● **What the task asks**
If a line comes after the one containing "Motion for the", leave it out; copy every line before it, and that line too, exactly as written, starting from the first line of the entries.

(Dataset entries)
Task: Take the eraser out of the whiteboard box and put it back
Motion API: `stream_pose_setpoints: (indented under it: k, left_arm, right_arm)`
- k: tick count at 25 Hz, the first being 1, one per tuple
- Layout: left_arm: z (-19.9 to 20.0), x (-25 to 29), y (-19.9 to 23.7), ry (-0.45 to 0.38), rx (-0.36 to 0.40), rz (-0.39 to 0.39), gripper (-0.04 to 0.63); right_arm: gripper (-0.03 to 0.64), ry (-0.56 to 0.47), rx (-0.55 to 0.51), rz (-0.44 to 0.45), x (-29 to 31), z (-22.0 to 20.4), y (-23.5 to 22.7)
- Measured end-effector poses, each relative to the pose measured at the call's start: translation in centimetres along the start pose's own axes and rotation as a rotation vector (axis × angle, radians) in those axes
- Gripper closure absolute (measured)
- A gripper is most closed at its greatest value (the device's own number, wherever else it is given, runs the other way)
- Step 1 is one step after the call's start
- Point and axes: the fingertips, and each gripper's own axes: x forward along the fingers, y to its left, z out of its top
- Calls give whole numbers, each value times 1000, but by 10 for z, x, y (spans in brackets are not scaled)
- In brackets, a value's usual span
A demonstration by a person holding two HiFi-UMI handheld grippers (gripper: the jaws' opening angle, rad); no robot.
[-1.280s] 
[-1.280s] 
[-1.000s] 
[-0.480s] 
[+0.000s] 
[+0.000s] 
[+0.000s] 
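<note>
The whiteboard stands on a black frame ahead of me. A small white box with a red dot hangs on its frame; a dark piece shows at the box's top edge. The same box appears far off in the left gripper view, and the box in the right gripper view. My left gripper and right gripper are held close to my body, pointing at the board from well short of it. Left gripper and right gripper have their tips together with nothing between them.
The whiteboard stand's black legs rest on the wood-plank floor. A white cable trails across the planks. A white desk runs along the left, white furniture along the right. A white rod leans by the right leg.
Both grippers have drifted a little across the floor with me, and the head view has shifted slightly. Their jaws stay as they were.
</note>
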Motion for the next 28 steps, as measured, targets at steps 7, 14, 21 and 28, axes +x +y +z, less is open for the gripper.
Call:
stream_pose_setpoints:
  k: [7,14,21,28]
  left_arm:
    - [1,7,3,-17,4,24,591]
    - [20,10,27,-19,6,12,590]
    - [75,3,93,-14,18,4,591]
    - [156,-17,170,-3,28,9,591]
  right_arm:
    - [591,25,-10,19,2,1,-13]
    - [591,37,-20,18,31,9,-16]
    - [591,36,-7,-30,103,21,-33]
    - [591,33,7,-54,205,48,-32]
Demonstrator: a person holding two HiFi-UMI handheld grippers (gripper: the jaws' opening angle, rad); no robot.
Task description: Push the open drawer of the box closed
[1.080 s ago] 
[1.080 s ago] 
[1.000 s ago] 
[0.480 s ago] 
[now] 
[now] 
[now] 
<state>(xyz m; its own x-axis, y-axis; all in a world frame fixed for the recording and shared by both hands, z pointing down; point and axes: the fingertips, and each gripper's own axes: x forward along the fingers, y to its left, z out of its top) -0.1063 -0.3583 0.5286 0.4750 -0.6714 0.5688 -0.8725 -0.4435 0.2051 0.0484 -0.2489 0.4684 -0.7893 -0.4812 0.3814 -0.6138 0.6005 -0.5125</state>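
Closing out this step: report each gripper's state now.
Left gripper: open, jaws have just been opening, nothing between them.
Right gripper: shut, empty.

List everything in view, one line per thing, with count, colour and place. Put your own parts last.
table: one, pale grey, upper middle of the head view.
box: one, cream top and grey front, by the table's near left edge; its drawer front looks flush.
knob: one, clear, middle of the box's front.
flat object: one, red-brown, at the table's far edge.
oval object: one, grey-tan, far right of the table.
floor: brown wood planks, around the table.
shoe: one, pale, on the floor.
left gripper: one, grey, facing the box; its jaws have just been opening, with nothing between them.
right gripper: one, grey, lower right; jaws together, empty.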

● **Task solution**
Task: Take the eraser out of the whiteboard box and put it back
Motion API: `stream_pose_setpoints: (indented under it: k, left_arm, right_arm)`
- k: tick count at 25 Hz, the first being 1, one per tuple
- Layout: left_arm: z (-19.9 to 20.0), x (-25 to 29), y (-19.9 to 23.7), ry (-0.45 to 0.38), rx (-0.36 to 0.40), rz (-0.39 to 0.39), gripper (-0.04 to 0.63); right_arm: gripper (-0.03 to 0.64), ry (-0.56 to 0.47), rx (-0.55 to 0.51), rz (-0.44 to 0.45), x (-29 to 31), z (-22.0 to 20.4), y (-23.5 to 22.7)
- Measured end-effector poses, each relative to the pose measured at the call's start: translation in centimetres along the start pose's own axes and rotation as a rotation vector (axis × angle, radians) in those axes
- Gripper closure absolute (measured)
- A gripper is most closed at its greatest value (the device's own number, wherever else it is given, runs the other way)
- Step 1 is one step after the call's start
- Point and axes: the fingertips, and each gripper's own axes: x forward along the fingers, y to its left, z out of its top
- Calls give whole numbers, each value times 1000, but by 10 for z, x, y (spans in brackets are not scaled)
- In brackets, a value's usual span
A demonstration by a person holding two HiFi-UMI handheld grippers (gripper: the jaws' opening angle, rad); no robot.
[-1.280s] 
[-1.280s] 
[-1.000s] 
[-0.480s] 
[+0.000s] 
[+0.000s] 
[+0.000s] 
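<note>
The whiteboard stands on a black frame ahead of me. A small white box with a red dot hangs on its frame; a dark piece shows at the box's top edge. The same box appears far off in the left gripper view, and the box in the right gripper view. My left gripper and right gripper are held close to my body, pointing at the board from well short of it. Left gripper and right gripper have their tips together with nothing between them.
The whiteboard stand's black legs rest on the wood-plank floor. A white cable trails across the planks. A white desk runs along the left, white furniture along the right. A white rod leans by the right leg.
Both grippers have drifted a little across the floor with me, and the head view has shifted slightly. Their jaws stay as they were.
</note>
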Motion for the next 28 steps, as measured, targets at steps 7, 14, 21 and 28, axes +x +y +z, less is open for the gripper.

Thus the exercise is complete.